かつて同じような事があった気がする。
自分はベッドに寝たまま動けない状態で、誰かが顔を覗き込んでいた。
菱井は肩に回された小野寺の腕をそっと外した。端正すぎる寝顔を目の当たりすると、自分の中の大きな何かがごっそりと抜け落ちたような気分になる。
だが、感傷に浸るよりも今の菱井が優先しなければならないのは、北斗が起きる前にリビングに戻る事だ。
「いっ……!」
動こうとすると身体の奥が重く痛む。それでも、菱井は何とか床に下りると脱がされた服を再び身に着けた。足腰はふらつくが、それでも慎重に歩を進めれば移動は出来る。
やっとの事でリビングに辿り着き、ソファに倒れるようにして横たわると、遂に菱井の力は尽きた。反動でバランスを崩し全身がソファからずり落ちても、もはや指の一本すら動かす気にはなれず、床の上で目を閉じた。
そのまま暫く休めれば良かったのだが、じきに向かいのソファで寝ていた北斗が起き上がってしまった。昨晩ぐっすりと眠ったおかげで自然に目が覚めたのだろう。
「菱井。朝だぞ」
北斗は菱井に近づくと、掌で軽く菱井を押した。たったそれだけの刺激でも今の菱井には辛い。逃れようと身体を起こし、立ち上がりかけてまた痛みが襲う。
「腰、痛ぇ……」
思わず口走ってしまい、菱井の顔から血の気が失せた。
「ソファから落ちたからか?」
「多分。その時腰捻ったのかも」
菱井はとっさに肯定した。
菱井が小野寺と寝た事は、北斗にだけは絶対に知られてはならない。
男としてのプライドが問題なのではない。きっと北斗は自分を責めるだろう――彼がたった一晩逃避する場所を確保するためだけに、親友が男に抱かれたのだと知れば。これまで軽く「身体で払う」という言葉が交わされてきたが、昨夜の事は言葉通りの「身売り」だ。

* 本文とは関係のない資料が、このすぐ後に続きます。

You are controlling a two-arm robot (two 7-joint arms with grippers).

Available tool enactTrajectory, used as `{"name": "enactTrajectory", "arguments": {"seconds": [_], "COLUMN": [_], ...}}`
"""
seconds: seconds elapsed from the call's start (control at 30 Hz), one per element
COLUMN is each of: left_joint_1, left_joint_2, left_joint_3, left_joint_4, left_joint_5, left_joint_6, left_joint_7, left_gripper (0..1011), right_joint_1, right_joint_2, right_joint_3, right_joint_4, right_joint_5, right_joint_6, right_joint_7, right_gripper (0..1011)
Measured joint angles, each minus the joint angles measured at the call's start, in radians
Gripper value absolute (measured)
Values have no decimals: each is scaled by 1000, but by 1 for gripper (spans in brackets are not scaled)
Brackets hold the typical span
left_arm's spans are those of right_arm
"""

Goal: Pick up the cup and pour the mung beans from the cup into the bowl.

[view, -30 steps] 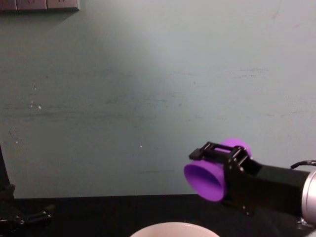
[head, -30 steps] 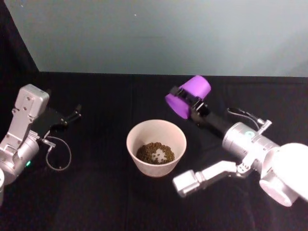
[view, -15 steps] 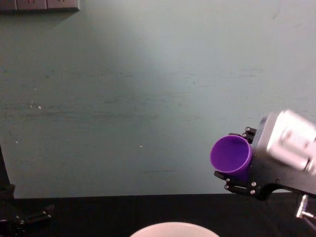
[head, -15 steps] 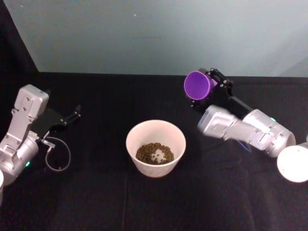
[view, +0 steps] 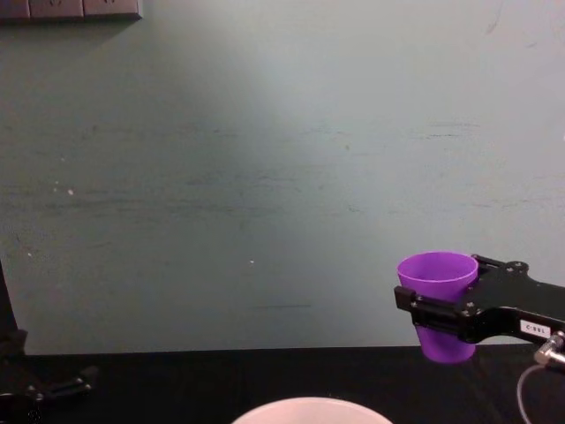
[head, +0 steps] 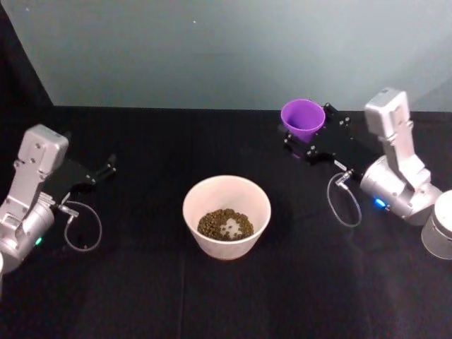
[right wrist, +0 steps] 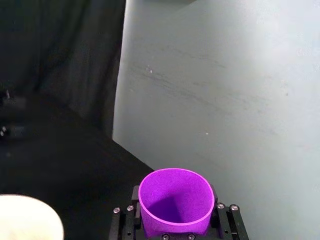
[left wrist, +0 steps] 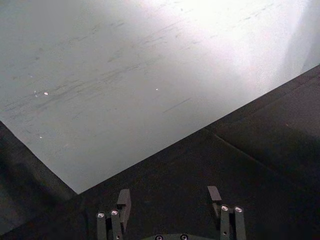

菱井は自分の選択に後悔はしていない。もっとも、予想より衝撃的ではあったが。だから菱井が勝手にした事に対して、北斗が負い目を感じる必要は無いのだ。
「ある意味器用すぎ。せいぜい3、40cm程度だろこの高さ」
北斗は苦笑し、菱井に手を差し伸べた。その腕に縋り付き、菱井は思う。
(ちゃんと普通にしてねーと、北斗に変だって思われる。どんなにカラダ辛くたって、普通の顔して真っ直ぐ歩かなきゃなんねーんだ)
菱井にとって一世一代の演技の始まりだった。
「おはよう。良介、天宮」
「おはようございます、会長」
現れた小野寺は既に制服を着ていた。彼の腕から抜け出すときに見た髪の毛の乱れも見あたらない。
(何でそんなに涼しー顔してんだよ。あの時は……あの時は、あんな)
まるで獲物に食らいつく獣のような、獰猛な瞳。荒い息づかい。
上手く思考すら出来なかった夜の記憶で最も鮮明に残っているのに、今の小野寺からは微塵も感じ取れない。
もちろん、小野寺に態度を変えられれば困るのは菱井の方である。しかし、今更感じ始めた羞恥が、湧き上がる側から憤りへと転化されるのだ。
二人きりなら遠慮無く小野寺を詰っただろうが、この場には北斗がいるためそれは無理だ。菱井は渋面を作るだけで我慢しなければならなかった。
(ってゆーか、何で俺一人だけそんな事考えなきゃなんねーんだ!? 何かすげー負けた気分になってきちまうじゃねーか!)
これはもう、菱井の性格というか、長年培われた小野寺に対する条件反射的な思考回路だろう。
小野寺が朝食を用意すると言い出した時も、菱井はひたすら怒りを飲み込み黙りこくっていた。